The query to be optimized looks something like this,

SELECT
	COL_B,
	MAX( CASE COL_A WHEN 'a' THEN 1 ELSE 0 END ) AS 'a',
	MAX( CASE COL_A WHEN 'b' THEN 1 ELSE 0 END ) AS 'b',
	MAX( CASE COL_A WHEN 'c' THEN 1 ELSE 0 END ) AS 'c' 
FROM
	Table 
GROUP BY
	COL_B 
ORDER BY 
    COL_C DESC
LIMIT 10
Copy the code

A normal index is created on COL_C. The execution time of this SQL is approximately 3s.

First optimization

I’m using paging here, so the first step is to unpack the paging SQL. Split into two SQL

  1. paging
SELECT
	COL_B 
FROM
	Table
GROUP BY
    COL_B
ORDER BY
	COL_C DESC
LIMIT 10
Copy the code

This SQL looks up the COL_B column value and then uses IN to include the COL_B column value IN the SQL where I really need to query the data.
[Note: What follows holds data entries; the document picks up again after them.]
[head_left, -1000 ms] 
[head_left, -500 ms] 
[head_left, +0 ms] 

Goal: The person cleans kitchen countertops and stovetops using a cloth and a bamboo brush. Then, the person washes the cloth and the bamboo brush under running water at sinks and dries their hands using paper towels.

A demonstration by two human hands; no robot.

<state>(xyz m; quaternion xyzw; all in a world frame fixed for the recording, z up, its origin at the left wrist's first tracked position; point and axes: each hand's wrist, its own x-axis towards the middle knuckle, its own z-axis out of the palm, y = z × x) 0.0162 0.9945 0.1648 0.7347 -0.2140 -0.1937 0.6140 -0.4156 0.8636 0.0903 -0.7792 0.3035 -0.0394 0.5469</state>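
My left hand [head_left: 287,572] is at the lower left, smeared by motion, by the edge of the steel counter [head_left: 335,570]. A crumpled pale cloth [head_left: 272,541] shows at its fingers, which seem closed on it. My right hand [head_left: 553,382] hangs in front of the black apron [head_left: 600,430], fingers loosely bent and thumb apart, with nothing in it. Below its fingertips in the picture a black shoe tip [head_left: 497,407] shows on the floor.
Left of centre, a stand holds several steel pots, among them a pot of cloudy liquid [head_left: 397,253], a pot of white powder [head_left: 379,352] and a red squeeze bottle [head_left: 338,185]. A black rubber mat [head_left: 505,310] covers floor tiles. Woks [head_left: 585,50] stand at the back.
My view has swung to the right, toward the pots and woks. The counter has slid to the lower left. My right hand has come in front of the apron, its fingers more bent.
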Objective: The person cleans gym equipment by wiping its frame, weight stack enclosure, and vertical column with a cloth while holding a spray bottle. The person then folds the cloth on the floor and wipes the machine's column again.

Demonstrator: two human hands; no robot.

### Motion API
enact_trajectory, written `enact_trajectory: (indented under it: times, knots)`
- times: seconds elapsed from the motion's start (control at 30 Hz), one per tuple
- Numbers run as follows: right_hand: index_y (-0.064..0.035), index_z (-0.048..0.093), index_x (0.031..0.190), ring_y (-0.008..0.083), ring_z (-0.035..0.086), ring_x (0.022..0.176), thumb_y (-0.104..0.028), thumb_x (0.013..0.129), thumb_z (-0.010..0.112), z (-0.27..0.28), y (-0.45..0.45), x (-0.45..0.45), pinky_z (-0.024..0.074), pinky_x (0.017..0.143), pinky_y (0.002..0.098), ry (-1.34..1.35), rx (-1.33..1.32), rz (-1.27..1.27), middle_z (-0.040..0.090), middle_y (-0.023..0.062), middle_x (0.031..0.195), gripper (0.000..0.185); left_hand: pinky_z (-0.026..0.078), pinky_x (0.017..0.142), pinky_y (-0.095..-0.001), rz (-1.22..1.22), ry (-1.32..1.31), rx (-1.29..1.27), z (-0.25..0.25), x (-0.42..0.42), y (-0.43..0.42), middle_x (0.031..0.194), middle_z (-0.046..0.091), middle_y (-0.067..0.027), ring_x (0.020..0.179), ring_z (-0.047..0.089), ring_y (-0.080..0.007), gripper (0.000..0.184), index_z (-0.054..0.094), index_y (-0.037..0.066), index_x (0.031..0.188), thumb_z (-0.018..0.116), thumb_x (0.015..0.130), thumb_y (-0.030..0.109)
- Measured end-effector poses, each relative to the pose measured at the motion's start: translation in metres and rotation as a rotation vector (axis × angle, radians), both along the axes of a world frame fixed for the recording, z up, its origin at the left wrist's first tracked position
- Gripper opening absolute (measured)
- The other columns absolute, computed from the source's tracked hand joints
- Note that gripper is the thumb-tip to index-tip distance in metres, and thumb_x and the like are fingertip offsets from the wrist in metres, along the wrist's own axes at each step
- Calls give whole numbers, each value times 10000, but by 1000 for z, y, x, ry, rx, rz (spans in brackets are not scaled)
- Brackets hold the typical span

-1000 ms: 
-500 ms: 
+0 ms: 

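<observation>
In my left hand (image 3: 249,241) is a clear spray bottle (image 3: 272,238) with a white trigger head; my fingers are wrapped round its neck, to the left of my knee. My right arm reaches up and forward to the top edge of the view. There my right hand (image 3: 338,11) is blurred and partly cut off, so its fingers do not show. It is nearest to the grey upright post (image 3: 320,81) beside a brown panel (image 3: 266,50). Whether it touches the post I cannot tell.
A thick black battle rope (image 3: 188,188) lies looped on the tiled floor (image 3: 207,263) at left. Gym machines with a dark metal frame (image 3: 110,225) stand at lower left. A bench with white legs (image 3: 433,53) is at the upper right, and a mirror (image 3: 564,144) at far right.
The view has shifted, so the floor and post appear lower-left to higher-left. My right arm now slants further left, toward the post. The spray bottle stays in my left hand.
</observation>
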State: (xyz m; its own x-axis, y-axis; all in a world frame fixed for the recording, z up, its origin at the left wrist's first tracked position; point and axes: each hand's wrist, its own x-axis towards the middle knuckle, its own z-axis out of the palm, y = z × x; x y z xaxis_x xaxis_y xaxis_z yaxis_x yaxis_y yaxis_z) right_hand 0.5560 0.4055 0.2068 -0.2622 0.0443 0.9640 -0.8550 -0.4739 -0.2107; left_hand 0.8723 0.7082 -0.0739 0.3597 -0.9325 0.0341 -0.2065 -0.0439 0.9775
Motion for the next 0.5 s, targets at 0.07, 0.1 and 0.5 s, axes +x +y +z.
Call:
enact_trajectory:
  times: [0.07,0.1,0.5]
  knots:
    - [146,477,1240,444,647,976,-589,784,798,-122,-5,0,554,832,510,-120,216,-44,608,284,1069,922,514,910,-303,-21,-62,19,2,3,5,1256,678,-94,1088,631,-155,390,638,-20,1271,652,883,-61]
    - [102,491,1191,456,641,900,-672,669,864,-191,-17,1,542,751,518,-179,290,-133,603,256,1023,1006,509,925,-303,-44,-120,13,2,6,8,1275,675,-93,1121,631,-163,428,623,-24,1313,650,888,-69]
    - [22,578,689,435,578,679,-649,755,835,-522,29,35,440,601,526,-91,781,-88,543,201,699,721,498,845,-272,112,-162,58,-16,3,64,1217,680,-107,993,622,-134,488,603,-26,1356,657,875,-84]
This SQL takes about 1.4s to execute.

  1. The query
SELECT
	COL_B,
	MAX( CASE COL_A WHEN 'a' THEN 1 ELSE 0 END ) AS 'a',
	MAX( CASE COL_A WHEN 'b' THEN 1 ELSE 0 END ) AS 'b',
	MAX( CASE COL_A WHEN 'c' THEN 1 ELSE 0 END ) AS 'c'
FROM
	Table 
WHERE
	COL_B IN (...) 
GROUP BY
	COL_B
ORDER BY 
    COL_C DESC
Copy the code

The query time is reduced to 0.5 seconds. After indexing COL_B, it is shortened to 0.1s.

After the first optimization, I can accept the speed of 2, but I still think the speed of 1 is too slow.

Second optimization

SQL > select * from ‘EXPLAIN’ where Extra has a Using filesort. Decided to use index overwrite, replacing the original COL_C index with COL_C,COL_B’s multi-column index. GROUP BY uses COL_B, so we can’t use COL_C. COL_C is to the left of COL_B.

So instead of GROUP BY, I can use DISTINCT

SELECT
    DISTINCT
	COL_B 
FROM
	Table
ORDER BY
	COL_C DESC
LIMIT 10
Copy the code

This change time is shortened from 1.4 seconds to 0.1 seconds.

An SQL query that used to take 3s was optimized to two 0.1s OF SQL.